- Activity -
Begin at the line containing "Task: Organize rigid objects" in the data below and go on through the line containing "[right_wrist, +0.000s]", repeating each line exactly; include both ends and no other line.

- Exercise materials -
* * * *
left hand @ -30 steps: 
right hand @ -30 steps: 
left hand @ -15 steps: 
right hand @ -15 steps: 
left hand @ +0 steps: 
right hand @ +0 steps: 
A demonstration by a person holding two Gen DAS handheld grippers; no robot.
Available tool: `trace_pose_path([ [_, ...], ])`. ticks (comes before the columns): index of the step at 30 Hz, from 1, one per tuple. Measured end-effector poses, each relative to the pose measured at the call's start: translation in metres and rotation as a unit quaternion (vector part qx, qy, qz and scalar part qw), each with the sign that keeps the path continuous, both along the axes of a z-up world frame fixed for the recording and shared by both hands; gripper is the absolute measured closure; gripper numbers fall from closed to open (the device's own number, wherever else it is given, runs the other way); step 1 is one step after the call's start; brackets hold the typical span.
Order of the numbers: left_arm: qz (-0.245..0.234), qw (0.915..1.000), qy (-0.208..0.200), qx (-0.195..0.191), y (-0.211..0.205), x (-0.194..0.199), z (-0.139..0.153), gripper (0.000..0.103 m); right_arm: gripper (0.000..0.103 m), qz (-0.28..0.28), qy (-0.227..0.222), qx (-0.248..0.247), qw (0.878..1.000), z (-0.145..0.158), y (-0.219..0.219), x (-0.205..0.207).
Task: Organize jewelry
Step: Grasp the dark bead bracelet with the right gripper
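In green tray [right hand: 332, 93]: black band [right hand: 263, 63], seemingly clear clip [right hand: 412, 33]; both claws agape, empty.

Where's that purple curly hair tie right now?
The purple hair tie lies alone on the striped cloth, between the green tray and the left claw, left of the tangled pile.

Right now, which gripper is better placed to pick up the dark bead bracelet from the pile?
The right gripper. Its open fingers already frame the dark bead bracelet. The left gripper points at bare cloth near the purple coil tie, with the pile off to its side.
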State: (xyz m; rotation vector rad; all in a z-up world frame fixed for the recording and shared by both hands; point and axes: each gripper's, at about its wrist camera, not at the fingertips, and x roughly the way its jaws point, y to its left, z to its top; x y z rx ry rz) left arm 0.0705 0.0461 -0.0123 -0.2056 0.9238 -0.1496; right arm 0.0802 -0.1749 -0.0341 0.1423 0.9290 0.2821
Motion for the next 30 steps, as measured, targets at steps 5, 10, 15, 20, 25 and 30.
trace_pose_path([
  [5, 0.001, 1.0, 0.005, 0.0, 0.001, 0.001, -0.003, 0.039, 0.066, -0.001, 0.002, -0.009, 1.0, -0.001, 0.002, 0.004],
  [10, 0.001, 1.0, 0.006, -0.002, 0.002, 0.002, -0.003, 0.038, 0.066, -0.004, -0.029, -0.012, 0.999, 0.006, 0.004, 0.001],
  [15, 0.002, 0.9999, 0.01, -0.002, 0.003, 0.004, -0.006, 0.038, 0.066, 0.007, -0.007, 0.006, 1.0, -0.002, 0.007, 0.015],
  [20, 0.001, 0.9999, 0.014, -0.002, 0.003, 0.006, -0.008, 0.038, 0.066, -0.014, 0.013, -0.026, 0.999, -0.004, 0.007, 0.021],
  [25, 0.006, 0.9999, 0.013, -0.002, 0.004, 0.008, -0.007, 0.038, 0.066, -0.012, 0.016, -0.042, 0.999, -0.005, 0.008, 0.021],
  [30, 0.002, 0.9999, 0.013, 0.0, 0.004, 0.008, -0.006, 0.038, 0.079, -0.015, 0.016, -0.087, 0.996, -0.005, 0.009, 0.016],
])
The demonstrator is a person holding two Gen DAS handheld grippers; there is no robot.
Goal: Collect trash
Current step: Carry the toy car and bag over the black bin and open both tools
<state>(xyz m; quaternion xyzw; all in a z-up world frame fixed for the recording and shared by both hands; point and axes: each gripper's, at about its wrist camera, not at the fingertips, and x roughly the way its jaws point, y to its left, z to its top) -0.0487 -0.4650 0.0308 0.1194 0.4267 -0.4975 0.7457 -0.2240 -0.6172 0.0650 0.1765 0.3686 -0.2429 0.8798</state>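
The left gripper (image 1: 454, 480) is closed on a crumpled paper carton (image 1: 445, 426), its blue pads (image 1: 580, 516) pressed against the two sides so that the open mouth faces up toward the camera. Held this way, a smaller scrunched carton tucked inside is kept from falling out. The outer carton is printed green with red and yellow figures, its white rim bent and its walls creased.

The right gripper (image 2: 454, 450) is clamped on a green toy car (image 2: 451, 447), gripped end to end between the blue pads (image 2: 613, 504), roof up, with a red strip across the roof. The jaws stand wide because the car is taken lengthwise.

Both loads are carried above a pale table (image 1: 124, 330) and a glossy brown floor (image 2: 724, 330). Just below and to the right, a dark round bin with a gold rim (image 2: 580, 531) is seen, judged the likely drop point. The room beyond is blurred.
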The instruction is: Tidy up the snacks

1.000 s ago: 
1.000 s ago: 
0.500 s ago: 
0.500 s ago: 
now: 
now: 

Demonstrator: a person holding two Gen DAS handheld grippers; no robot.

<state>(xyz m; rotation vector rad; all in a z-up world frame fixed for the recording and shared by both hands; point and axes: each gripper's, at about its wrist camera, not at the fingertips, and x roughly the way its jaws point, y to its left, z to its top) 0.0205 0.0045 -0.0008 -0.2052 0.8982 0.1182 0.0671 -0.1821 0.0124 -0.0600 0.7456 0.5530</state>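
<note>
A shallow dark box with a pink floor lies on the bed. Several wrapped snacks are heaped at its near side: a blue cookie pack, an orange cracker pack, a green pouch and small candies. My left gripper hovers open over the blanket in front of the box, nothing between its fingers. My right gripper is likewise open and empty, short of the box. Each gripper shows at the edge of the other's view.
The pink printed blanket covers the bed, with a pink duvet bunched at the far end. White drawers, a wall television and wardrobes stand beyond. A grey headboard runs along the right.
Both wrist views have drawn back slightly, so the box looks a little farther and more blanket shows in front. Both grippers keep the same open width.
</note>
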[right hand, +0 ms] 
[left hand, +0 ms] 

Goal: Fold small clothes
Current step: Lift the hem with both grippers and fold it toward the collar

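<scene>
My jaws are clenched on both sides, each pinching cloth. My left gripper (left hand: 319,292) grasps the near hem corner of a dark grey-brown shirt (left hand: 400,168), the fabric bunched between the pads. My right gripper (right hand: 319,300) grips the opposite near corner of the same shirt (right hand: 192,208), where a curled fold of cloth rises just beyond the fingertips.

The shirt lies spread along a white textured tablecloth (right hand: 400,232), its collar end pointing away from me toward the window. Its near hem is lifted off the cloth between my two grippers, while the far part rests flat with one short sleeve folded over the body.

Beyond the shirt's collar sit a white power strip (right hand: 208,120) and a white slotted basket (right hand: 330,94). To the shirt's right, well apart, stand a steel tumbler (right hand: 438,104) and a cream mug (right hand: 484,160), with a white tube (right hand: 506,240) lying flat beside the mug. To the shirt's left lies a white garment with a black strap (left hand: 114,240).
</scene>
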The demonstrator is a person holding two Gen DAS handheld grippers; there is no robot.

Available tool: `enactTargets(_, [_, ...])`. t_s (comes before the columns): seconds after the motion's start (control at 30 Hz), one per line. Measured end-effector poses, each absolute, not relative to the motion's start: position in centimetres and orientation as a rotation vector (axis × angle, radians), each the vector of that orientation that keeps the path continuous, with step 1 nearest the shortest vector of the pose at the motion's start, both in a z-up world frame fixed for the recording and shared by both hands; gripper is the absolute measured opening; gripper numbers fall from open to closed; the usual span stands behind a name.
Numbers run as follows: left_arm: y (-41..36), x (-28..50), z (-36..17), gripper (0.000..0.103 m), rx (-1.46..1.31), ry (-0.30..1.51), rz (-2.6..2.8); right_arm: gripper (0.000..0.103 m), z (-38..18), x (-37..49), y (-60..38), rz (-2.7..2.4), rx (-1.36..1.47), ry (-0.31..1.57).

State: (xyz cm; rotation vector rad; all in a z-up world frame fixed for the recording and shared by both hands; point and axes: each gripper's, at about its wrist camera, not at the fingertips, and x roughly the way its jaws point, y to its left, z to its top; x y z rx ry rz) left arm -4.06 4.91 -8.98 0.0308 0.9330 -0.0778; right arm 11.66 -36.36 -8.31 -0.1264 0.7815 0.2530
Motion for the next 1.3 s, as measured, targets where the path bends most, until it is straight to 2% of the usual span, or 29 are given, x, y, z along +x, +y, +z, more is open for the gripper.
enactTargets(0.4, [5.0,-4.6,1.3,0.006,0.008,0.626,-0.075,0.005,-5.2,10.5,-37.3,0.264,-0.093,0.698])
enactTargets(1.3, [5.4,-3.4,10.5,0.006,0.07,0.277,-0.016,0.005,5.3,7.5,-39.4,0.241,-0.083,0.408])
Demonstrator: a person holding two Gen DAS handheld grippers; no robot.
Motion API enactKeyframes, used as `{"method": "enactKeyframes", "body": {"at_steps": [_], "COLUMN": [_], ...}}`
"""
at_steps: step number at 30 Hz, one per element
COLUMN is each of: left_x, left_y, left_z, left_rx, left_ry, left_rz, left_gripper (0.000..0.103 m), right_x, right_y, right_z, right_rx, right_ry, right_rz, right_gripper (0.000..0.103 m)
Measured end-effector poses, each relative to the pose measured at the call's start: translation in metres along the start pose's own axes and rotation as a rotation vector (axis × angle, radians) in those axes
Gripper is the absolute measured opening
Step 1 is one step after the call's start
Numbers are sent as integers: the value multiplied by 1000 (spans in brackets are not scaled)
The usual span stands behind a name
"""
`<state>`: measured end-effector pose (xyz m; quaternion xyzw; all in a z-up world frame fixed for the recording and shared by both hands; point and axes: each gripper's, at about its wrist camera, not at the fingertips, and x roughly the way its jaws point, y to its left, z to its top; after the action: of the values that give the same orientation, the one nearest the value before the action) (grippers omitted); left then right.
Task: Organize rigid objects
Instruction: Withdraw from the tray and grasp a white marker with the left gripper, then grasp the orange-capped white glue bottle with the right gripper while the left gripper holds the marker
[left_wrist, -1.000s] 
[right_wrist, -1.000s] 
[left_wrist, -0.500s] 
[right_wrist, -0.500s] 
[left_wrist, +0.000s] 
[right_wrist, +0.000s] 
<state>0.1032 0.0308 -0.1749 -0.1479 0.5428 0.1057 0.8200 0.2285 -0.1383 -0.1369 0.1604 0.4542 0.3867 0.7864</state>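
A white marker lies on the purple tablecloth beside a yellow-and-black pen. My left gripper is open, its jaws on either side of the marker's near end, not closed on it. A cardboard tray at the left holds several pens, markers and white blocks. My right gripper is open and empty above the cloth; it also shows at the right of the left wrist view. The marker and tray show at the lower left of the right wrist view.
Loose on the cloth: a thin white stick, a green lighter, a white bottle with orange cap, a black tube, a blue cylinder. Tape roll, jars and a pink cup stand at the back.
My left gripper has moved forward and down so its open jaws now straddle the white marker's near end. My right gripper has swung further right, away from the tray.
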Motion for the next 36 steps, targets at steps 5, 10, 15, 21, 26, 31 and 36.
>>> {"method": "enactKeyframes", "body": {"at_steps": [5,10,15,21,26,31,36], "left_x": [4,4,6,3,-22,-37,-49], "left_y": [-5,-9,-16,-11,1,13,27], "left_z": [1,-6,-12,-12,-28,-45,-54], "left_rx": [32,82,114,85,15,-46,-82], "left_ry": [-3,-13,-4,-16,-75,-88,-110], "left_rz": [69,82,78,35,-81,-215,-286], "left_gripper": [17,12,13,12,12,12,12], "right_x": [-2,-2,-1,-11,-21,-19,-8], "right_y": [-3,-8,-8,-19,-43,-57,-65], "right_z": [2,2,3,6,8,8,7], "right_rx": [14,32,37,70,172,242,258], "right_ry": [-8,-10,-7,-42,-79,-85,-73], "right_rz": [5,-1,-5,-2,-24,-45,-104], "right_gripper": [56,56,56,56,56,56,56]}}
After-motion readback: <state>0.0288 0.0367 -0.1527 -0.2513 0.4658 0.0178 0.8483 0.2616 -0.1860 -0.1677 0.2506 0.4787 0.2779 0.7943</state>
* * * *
- Answer area -
Task: Organize rigid objects
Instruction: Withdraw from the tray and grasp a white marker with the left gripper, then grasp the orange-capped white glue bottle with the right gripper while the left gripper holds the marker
[left_wrist, -1.000s] 
[right_wrist, -1.000s] 
[left_wrist, -0.500s] 
[right_wrist, -0.500s] 
[left_wrist, +0.000s] 
[right_wrist, +0.000s] 

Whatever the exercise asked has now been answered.